▶ [Work task]: Would you please report how many lines of the listing contain "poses"? Reply with that number only.

(Data extract begins)

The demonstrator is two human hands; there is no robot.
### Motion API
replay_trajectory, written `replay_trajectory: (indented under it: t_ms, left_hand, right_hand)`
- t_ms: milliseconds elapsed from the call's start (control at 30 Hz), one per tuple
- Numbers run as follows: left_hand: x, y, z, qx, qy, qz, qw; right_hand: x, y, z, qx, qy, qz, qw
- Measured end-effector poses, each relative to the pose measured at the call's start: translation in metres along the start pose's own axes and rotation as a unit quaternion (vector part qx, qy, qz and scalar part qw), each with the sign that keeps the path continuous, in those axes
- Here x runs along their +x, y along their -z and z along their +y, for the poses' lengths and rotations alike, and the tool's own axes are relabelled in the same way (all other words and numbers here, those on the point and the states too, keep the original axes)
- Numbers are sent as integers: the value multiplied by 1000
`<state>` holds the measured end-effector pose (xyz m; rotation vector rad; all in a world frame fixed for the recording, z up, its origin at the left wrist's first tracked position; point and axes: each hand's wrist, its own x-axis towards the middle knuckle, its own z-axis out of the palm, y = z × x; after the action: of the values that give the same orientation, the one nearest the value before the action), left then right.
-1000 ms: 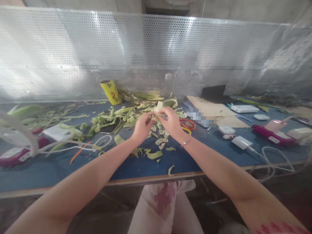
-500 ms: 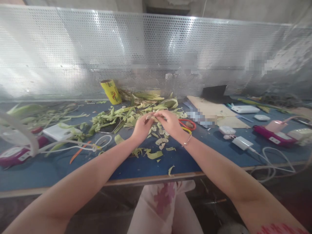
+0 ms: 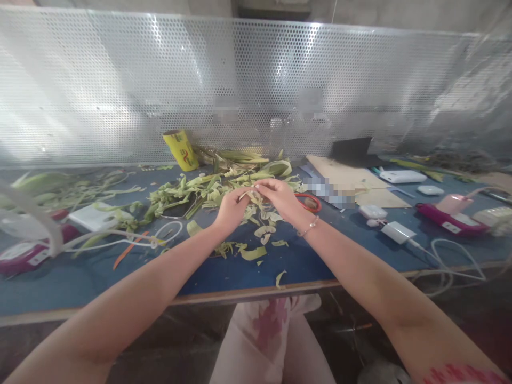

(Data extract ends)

▶ [Reply to the task]: 2